Less invasive transcatheter treatments provide the opportunity to delay the management of either CAD or AS, balancing the sequence of the treatment according to patient's clinical status and centers’ practice. Nevertheless, considering the unfavorable impact of angiographic factors (number of diseased vessels), and procedural factors (stent number, stent length, bifurcation with 2 stent strategy), the revascularization strategy (whether and how) should be planned ahead and individualized. The decision to revascularize or not should be balanced according to the severity and location of coronary stenosis, patient's life expectancy, and risk of jeopardizing coronary reaccess after TAVR. How to revascularize remains more difficult due to the narrow tradeoff between avoiding procedural complexity and achieving complete revascularization.

The findings of this study highlight the central role of angiographic features and PCI complexity as an important risk factor for major adverse events that should be considered by the Heart Team when choosing the treatment strategy (regarding both AS and CAD) in patients with significant CAD. Further randomized studies are awaited to provide definitive evidence regarding the potential (un)benefit of routine revascularization in TAVR patients with stable ischemic heart disease and the prognostic meaning of the extent of myocardial revascularization.

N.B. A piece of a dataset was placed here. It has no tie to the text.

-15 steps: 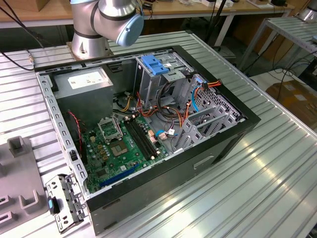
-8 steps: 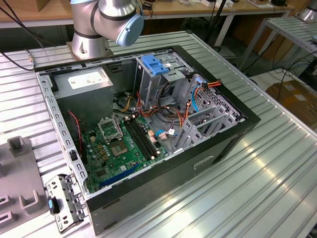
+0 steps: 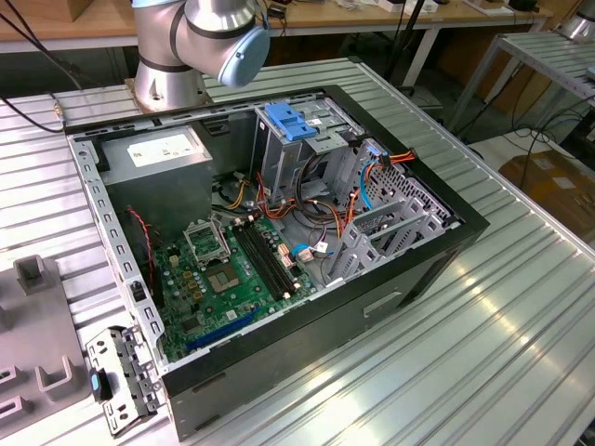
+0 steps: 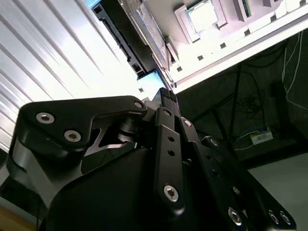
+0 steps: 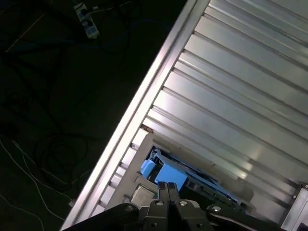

In patients with severe CAD undergoing PCI in the pre-TAVR workup, those with complex PCI features exhibited poorer long-term outcomes, including a much higher risk for cardiac death, myocardial infarction and stent thrombosis up to the 4-year follow-up. In addition, PCI complexity emerged as an independent correlate of MACE after TAVR. Our study extends prior findings on complex PCI to the TAVR population, supporting the hypothesis that procedural complexity should be considered as an indicator for risk stratification during the pre-TAVR workup, which could potentially impact the treatment strategy. Further studies are warranted to better define the optimal management of CAD in patients with severe AS mainly concerning the need for routine revascularization, the extent of its completeness, and the type and duration of antithrombotic treatment.

J. Rodés-Cabau holds the Research Chair Fondation Famille Jacques Larivière for the Development of Structural Heart Disease Interventions (Laval University).

This study was conducted according to the ethics committee of each participating center, and all patients provided signed informed consent for the procedures. This study was conducted in accordance with the SAGER (Sex and Gender Equity in Research) guidelines.

No artificial intelligence tools were used in the preparation of this study.

M. Avvedimento and J. Rodès-Cabau conceived and designed the study. M. Avvedimento and J. Nuche merged local databases from all participating centers and were responsible for quality of data control. M. Côté performed the statistical analysis. M. Avvedimento wrote the first draft of the manuscript. All authors participated in the design and completion of local databases. All authors approved the final version of the manuscript and ensured the accuracy and integrity of the work. All authors had access to all the data in the study and had final responsibility for the decision to submit the manuscript for publication. J. Rodès-Cabau is responsible for the overall content of the study as guarantor.

J. Rodés-Cabau has received institutional research grants and speaker/consultant fees from Edwards Lifesciences and Medtronic. The other authors report no conflicts with respect to the content of this manuscript.